Exhibit 10.11

FIRST AMENDMENT TO EMPLOYMENT AGREEMENT

THIS FIRST AMENDMENT TO EMPLOYMENT AGREEMENT (the “Amendment”), is dated and effective as of February 16, 2017 by and between HedgePath Pharmaceuticals, Inc., a Delaware corporation (the “Company”), and Garrison J. Hasara (the “Executive”). The Company and the Executive are referred to collectively herein as the “Parties.”

WHEREAS, the Parties entered into that certain Employment Agreement dated as of September 4, 2014 (the “Agreement”); and

WHEREAS, the Parties wish to amend the Agreement in accordance with Section 11(g) thereof.

NOW THEREFORE, in consideration of the mutual premises, covenants and agreements hereinafter set forth, and for other good and valuable consideration, the receipt, and legal adequacy of which is hereby acknowledged, the Parties, intending to be legally bound, hereby agree to amend the Agreement as follows:

1.    Amendment to Section 1. The Parties hereby completely amend and restate Section 1 of the Agreement and replace such Section in its entirety with the following:

“1.     Term. The Company hereby agrees to continue to employ the Executive, and the Executive hereby agrees to continue his employment with the Company, as the Company’s Chief Financial Officer and Treasurer. The term of the Executive’s employment shall be for a period ending on December 31, 2018 (the “Initial Term”). At the conclusion of the Initial Term, this Agreement shall automatically renew for successive one (1) year terms (each, a “Renewal Term”) unless either party gives the other written notice of non-renewal at least sixty (60) days’ prior to the end of the Initial Term or a Renewal Term (as the case may be) and subject to earlier termination as provided in Section 7 hereof. When used herein, the term “Employment Term” shall mean the Initial Term together with any Renewal Terms (if any).”

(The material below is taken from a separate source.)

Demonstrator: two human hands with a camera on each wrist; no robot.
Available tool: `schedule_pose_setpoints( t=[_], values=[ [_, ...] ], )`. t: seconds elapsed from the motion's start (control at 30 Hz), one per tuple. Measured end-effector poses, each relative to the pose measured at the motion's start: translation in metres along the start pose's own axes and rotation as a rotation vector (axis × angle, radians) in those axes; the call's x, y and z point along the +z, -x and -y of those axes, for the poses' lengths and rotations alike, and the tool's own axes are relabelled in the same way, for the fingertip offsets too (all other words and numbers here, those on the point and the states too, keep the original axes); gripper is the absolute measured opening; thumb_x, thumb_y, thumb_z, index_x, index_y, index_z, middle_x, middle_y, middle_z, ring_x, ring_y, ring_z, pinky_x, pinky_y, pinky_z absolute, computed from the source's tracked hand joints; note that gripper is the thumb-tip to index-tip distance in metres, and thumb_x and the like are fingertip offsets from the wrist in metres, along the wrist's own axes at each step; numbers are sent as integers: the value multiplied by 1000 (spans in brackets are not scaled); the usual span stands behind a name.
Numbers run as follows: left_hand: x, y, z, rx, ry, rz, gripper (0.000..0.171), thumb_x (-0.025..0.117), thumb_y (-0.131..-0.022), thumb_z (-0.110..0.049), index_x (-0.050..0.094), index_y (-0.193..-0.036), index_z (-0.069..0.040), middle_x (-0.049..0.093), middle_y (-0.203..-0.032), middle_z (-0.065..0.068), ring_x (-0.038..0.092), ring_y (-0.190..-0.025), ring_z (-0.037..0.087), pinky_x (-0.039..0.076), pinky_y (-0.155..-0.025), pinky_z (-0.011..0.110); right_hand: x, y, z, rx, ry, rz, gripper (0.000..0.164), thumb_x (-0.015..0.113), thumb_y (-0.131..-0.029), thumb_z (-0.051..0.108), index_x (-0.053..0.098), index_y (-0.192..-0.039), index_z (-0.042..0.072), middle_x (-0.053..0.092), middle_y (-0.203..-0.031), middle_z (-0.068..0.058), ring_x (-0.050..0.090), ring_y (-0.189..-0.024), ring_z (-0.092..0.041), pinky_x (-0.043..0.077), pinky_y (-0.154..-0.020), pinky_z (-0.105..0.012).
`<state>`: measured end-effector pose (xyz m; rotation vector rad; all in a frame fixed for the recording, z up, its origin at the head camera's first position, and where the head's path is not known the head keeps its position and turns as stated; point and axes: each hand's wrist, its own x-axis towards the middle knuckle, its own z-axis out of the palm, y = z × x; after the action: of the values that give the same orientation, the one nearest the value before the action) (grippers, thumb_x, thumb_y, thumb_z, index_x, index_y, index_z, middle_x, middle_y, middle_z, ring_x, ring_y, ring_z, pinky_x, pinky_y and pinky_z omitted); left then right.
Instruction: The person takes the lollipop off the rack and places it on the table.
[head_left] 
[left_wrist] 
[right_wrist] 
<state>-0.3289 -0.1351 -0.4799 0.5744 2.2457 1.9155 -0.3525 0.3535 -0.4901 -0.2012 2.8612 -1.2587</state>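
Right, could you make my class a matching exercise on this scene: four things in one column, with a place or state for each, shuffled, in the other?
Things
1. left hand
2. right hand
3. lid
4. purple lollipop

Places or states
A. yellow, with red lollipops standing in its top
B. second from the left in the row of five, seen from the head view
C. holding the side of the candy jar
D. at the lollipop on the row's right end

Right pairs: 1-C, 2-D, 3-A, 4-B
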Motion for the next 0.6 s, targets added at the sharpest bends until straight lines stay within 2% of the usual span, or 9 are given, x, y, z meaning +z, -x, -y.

2.    Amendment to Sections 3(a), (b) and (c). The Parties hereby completely amend and restate Sections 3(a), (b) and (c) of the Agreement and replace such Sections in their entirety with the following:

“(a)     Salary. The Company shall pay to the Executive an annual cash salary in the gross amount of $200,000 (the “Base Salary”) for services rendered hereunder, payable in accordance with prevailing Company policy. The Base Salary may only be adjusted with the approval of the Board or a designated committee thereof; provided, however, that the Base Salary will automatically increase, on a prospective basis, to $225,000 effective July 1, 2017 and shall thereafter be subject to annual review based upon Company policy as set by the Board or a designated committee thereof.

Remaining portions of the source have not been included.